**YOUR OBJECTIVE:**
An exact restatement of all the data is required, with the pictures left out.

**DATA EXTRACT:**
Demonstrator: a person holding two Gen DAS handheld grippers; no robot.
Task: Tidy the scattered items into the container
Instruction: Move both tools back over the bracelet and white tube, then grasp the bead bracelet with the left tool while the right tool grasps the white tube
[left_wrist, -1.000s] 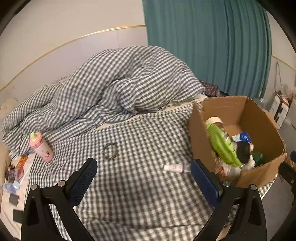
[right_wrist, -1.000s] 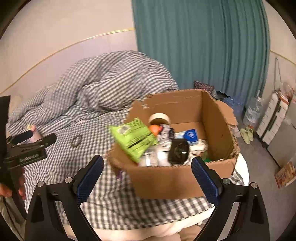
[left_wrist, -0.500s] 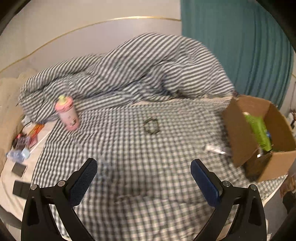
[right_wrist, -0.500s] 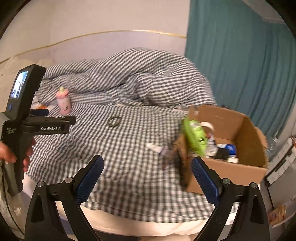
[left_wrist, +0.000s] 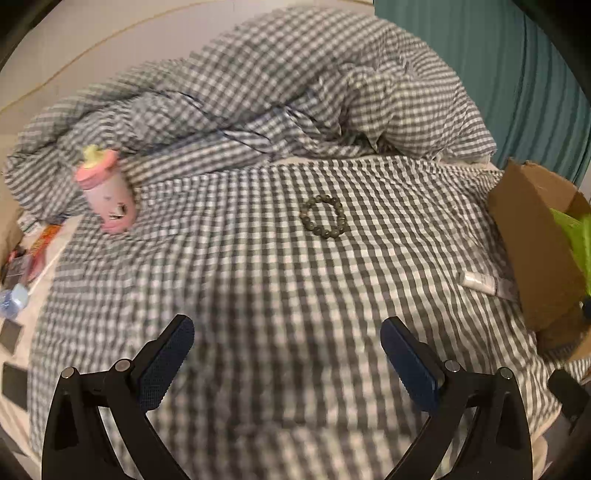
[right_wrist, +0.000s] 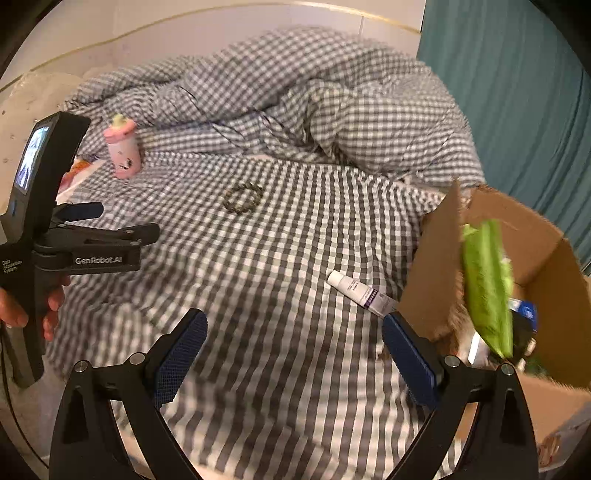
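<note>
A white tube (right_wrist: 359, 292) with a purple end lies flat on the gingham-covered bed (right_wrist: 280, 266); its long axis runs diagonally, the white cap pointing toward the bed's middle and the purple end just beside the near wall of the cardboard box (right_wrist: 436, 280). In the left wrist view the same tube (left_wrist: 480, 283) lies close against that box (left_wrist: 532, 236). A beaded bracelet (left_wrist: 323, 216) rests flat near the middle of the bed, well apart from the tube, and a pink bottle (left_wrist: 107, 195) tilts against the rumpled duvet (left_wrist: 280, 96) at the far left. The box stands at the bed's right edge, open-topped, with a green packet (right_wrist: 487, 288) standing on end inside it among other small things. Between bracelet, tube and bottle the sheet is open checked cloth. Small cards and wrappers (left_wrist: 33, 251) lie along the bed's left edge.

The left hand-held gripper (left_wrist: 287, 360) hovers above the sheet with its jaws spread wide, holding nothing. The right hand-held gripper (right_wrist: 293, 350) is likewise spread wide and empty; the tip of one of its fingers (right_wrist: 406, 354) appears close to the tube's purple end, though contact cannot be told. In the right wrist view the left hand-held gripper (right_wrist: 110, 225) shows from the side, gripped by a hand (right_wrist: 22, 306).
</note>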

**WRITTEN REPLY:**
Demonstrator: a person holding two Gen DAS handheld grippers; no robot.
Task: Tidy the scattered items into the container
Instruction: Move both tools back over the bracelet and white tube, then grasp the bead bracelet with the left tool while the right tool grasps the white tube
[left_wrist, -1.000s] 
[right_wrist, -1.000s] 
[left_wrist, -0.500s] 
[right_wrist, -0.500s] 
[left_wrist, +0.000s] 
[right_wrist, +0.000s] 
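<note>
A white tube (right_wrist: 359, 292) with a purple end lies flat on the gingham-covered bed (right_wrist: 280, 266); its long axis runs diagonally, the white cap pointing toward the bed's middle and the purple end just beside the near wall of the cardboard box (right_wrist: 436, 280). In the left wrist view the same tube (left_wrist: 480, 283) lies close against that box (left_wrist: 532, 236). A beaded bracelet (left_wrist: 323, 216) rests flat near the middle of the bed, well apart from the tube, and a pink bottle (left_wrist: 107, 195) tilts against the rumpled duvet (left_wrist: 280, 96) at the far left. The box stands at the bed's right edge, open-topped, with a green packet (right_wrist: 487, 288) standing on end inside it among other small things. Between bracelet, tube and bottle the sheet is open checked cloth. Small cards and wrappers (left_wrist: 33, 251) lie along the bed's left edge.

The left hand-held gripper (left_wrist: 287, 360) hovers above the sheet with its jaws spread wide, holding nothing. The right hand-held gripper (right_wrist: 293, 350) is likewise spread wide and empty; the tip of one of its fingers (right_wrist: 406, 354) appears close to the tube's purple end, though contact cannot be told. In the right wrist view the left hand-held gripper (right_wrist: 110, 225) shows from the side, gripped by a hand (right_wrist: 22, 306).
</note>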

Here the exercise is finished.